Somit muss ich bei der Kostenstelle mit einem zusammengesetzten Schlüssel arbeiten.
Ich habe schon einiges probiert mit EmbeddedId und MapsId bekomme es aber nicht richtig hin, so das die Id der Firma auf das Feld ko_firma_id gemappt wird.

Wie macht man es richtig, so das man mit dem Objekt Firma und einem Integerwert die Kostenstelle laden kann?

Als zweites stellt sich mir die Frage, wie eine Kostenstelle z.B. in einem Buchungssatz-Objekt angegeben wird mit den beiden Parameter Firma und Kostenstellen-Id.

Vielen Dank für eure Hilfe im voraus!


----------



## tfa (24. Nov 2010)

Ich würde sagen, kostenstelle_id ist der Primärschlüssel und ko_firma_id ein Foreign Key auf Firma.firma_id. Probier es mal mit Mapping, OneToMany oder OneToOne - was auch immer du brauchst.


----------



## mwr (24. Nov 2010)

tfa hat gesagt.:


> Ich würde sagen, kostenstelle_id ist der Primärschlüssel und ko_firma_id ein Foreign Key auf Firma.firma_id. Probier es mal mit Mapping, OneToMany oder OneToOne - was auch immer du brauchst.

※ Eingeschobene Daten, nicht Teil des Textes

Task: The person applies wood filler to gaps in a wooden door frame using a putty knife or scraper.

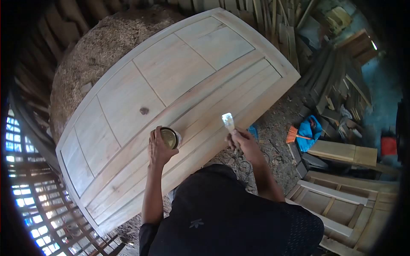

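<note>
A large pale wooden panel door (149, 77) lies flat in front of me, with a dark knot in one of its panels. My left hand (159, 150) is wrapped round a round open can (169, 138) over the door's lower boards. The can's inside looks yellowish; its contents are hard to make out. My right hand (242, 141) grips the handle of a flat tool (228, 121), which looks like a brush or scraper with a bright, whitish head. The tool points up and away, near the door's edge closest to me; whether it touches the wood is unclear.
Sawdust or shavings (102, 51) are heaped behind the door. On the right are an orange broom (292, 134), a blue bag (308, 133), stacked boards (341, 151) and a wooden frame (333, 200). A lattice (38, 200) stands at the lower left.
</note>
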`<state>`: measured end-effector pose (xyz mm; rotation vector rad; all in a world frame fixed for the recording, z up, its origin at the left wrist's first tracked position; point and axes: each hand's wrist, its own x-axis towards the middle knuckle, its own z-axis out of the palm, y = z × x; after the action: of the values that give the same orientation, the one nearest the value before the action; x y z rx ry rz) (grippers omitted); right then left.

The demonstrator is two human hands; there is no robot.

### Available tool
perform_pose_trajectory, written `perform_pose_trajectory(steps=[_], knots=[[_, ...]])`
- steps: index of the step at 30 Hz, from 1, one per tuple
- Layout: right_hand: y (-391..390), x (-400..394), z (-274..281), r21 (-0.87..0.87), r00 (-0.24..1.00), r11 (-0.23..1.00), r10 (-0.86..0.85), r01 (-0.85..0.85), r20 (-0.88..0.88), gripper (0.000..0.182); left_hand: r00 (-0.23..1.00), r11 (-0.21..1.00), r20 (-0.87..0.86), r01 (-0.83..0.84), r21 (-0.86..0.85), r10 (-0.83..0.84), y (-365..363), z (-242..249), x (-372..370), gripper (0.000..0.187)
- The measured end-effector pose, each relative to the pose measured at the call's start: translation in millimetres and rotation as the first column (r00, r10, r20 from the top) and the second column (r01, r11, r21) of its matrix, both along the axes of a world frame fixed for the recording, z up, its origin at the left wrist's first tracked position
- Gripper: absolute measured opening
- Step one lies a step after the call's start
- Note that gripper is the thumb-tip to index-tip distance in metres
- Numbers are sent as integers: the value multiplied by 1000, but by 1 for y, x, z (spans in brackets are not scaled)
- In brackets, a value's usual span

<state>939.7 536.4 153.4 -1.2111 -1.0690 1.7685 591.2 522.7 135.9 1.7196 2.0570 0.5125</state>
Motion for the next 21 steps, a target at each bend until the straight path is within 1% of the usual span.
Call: perform_pose_trajectory(steps=[1,3,4,5,7,9,10,11,12,13,14,15,16,17,18,19,21], knots=[[-3,-7,-2,1,1000,1000,-18,18,-1,37,1000,1000,25,-9,26,8,-1,-2,-1,109],[-8,-15,-7,-74,978,991,-126,115,-165,34,999,999,34,2,36,-3,-3,-3,1,108],[-9,-16,-10,-111,968,987,-138,117,-211,35,999,999,40,0,53,-2,-3,-4,2,107],[-7,-17,-10,-105,966,986,-151,131,-208,35,999,997,45,-4,73,0,-2,-2,2,107],[-2,-25,-7,-155,953,983,-136,96,-272,37,999,997,38,25,74,-28,0,-5,4,107],[0,-28,-1,-163,960,983,-124,84,-252,36,999,963,20,34,266,-40,-5,-10,5,108],[2,-31,-1,-157,968,985,-108,73,-226,34,999,966,14,26,256,-31,-7,-10,5,108],[5,-37,1,-153,975,987,-84,53,-204,32,996,964,87,-14,265,-10,-8,-12,7,110],[9,-40,6,-137,989,990,-60,41,-135,30,988,961,152,-68,270,27,-9,-9,8,111],[15,-41,2,-127,988,992,-31,12,-148,29,974,969,200,-147,198,107,-8,0,13,116],[20,-40,-4,-116,986,993,8,-28,-168,29,968,963,243,-128,238,69,-9,-16,4,122],[20,-55,-7,-132,977,988,56,-84,-206,28,792,936,607,-261,236,68,-17,-26,2,125],[26,-53,1,-129,975,989,39,-68,-217,28,572,941,809,-331,76,136,-21,-6,1,125],[28,-57,2,-147,978,986,45,-76,-204,27,446,907,893,-398,136,62,-24,-30,-7,124],[28,-63,2,-163,981,984,47,-78,-188,27,367,885,928,-450,122,58,-29,-33,-13,119],[30,-68,-1,-173,976,977,92,-128,-199,27,286,863,957,-493,111,41,-36,-37,-21,113],[33,-70,-5,-197,965,969,97,-148,-245,28,-19,842,1000,-539,6,-20,-51,-45,-26,78]])
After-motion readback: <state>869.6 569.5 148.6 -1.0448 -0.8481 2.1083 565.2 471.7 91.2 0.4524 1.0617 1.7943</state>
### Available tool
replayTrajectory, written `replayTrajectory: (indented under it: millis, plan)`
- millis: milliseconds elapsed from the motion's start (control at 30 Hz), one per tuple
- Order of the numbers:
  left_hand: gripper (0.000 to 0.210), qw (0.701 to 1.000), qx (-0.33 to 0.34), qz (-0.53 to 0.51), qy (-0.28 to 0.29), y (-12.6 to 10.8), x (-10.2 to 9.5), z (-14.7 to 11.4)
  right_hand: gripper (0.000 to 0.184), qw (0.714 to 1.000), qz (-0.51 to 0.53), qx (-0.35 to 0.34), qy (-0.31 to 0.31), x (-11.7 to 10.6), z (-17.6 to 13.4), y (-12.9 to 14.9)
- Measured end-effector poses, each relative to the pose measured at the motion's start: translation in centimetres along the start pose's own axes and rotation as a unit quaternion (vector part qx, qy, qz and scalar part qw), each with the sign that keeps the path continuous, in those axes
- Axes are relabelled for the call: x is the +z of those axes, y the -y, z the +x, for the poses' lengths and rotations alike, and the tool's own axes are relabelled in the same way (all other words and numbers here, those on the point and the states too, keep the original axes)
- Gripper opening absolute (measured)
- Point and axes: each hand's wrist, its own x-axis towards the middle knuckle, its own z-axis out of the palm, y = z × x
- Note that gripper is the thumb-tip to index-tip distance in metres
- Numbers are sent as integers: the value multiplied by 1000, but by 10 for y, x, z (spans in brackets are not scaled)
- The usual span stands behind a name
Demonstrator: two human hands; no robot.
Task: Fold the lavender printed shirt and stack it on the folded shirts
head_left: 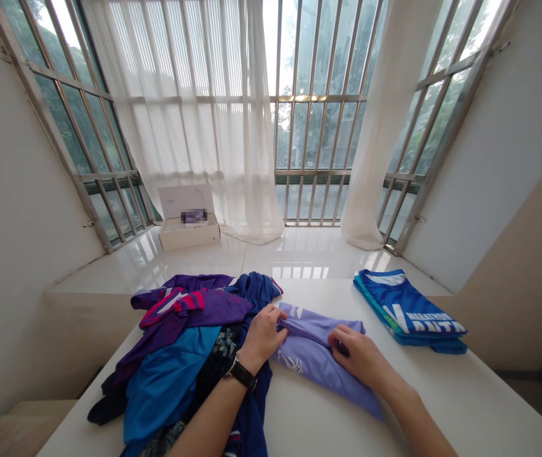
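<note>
A lilac shirt (pixel 318 368) with white print lies partly folded on the white table, a fold running lengthwise across it. My left hand (pixel 264 333), with a black watch at the wrist, pinches the fold at the shirt's left end. Toward the right end, my right hand (pixel 354 355) has its fingers curled and pinched on the same fold. Just left of the shirt is a loose heap of clothes: a purple garment (pixel 223 306), a bright blue one (pixel 171 381) and dark navy ones, partly hidden by my left forearm.
A folded blue stack of clothes (pixel 411 311) with white lettering lies at the table's right. Behind the table (pixel 318 425) runs a glossy window ledge (pixel 261 257), where an open white box (pixel 190 236) stands at the left. White curtains (pixel 233 127) hang before barred windows.
</note>
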Motion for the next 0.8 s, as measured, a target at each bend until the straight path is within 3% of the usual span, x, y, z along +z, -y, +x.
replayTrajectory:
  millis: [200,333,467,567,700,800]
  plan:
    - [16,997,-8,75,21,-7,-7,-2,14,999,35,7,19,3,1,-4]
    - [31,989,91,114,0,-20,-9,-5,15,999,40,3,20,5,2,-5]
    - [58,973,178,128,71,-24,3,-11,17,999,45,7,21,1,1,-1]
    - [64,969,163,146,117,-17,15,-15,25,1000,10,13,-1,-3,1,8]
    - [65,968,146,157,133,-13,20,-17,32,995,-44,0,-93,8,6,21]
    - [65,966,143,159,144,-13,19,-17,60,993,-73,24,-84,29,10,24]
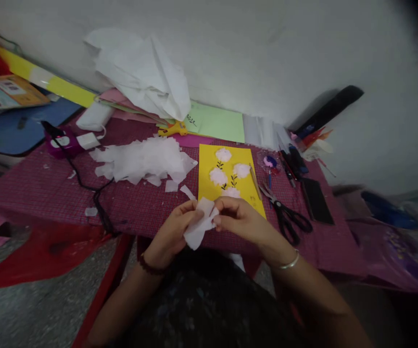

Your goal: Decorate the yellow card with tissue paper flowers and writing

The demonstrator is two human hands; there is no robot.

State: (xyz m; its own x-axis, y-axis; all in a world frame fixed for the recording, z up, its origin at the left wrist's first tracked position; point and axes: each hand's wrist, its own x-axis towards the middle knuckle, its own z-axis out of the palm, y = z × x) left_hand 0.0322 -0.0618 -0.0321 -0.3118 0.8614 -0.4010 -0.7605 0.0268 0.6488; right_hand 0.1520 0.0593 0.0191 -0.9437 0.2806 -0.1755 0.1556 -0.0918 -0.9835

Lieder nicht. Der Primärschlüssel setzt sich aus Firma und Kostenstellen-Id zusammen. Eine Kostenstellen_Id 10 kann es mit Firma 1 und mit Firma 2 geben die jeweils eine unterschiedliche Bedeutung haben.


----------



## tfa (24. Nov 2010)

Das heißt, id ist gar kein Kunstschlüssel sondern hat eine Bedeutung? Wie unpraktisch.


----------



## maki (24. Nov 2010)

tfa hat gesagt.:


> Das heißt, id ist gar kein Kunstschlüssel sondern hat eine Bedeutung? Wie unpraktisch.


Hehehe.. klassischer Fehler.

mwr, 

fachliche Schlüssel sind schlecht, gehört zu den Grundlagen für RDBMS.

Ids sollten nur intern verwendet werden und keine fachliche Bedeutung haben, sonst gibt es noch mehr Probleme.


----------



## mwr (24. Nov 2010)

tfa hat gesagt.:


> Das heißt, id ist gar kein Kunstschlüssel sondern hat eine Bedeutung? Wie unpraktisch.



Genau, ID hat eine Bedeutung (Kostenstellennummer). Mit der ID der Kostenstelle habe eigentlich auch kein Problem sondern eher mit der Id der Firma, die auf die ko_firma_id gemappt werden muß. Als zweites stellt sich mir dann die Frage wie dann der Zugriff auf die Kostennstelle in einer anderen Entität angegeben wird die mit Firma und Kostenstellen-Id auf die Kostenstelle zugreift.


----------



## mwr (24. Nov 2010)

maki hat gesagt.:


> Hehehe.. klassischer Fehler.
> 
> mwr,
> 
> ...



Naja, wir arbeiten seit über 20 Jahren mit relationalen Datenbanken und in einer Zeichenorientierten Systemumgebung sind Schlüssel mit "fachlicher Bedeutung" nichts ungewöhnliches.


----------



## maki (24. Nov 2010)

> Naja, wir arbeiten seit über 20 Jahren mit relationalen Datenbanken und in einer Zeichenorientierten Systemumgebung sind Schlüssel mit "fachlicher Bedeutung" nichts ungewöhnliches.


Nix für ungut, aber dann macht ihr seit 20 Jahren etwas falsch.

Aber dieses Thema ist uralt und wird nicht richtiger wenn man es seit 20 Jahren falsch praktiziert.
Was wäre wenn sich die Kostenstellennummer oder ein anderer Fachlicher Schlüssel ändert?
Mal schnell alle Datenssätze neu erzeugen, inkl. die der Mappingtabellen? 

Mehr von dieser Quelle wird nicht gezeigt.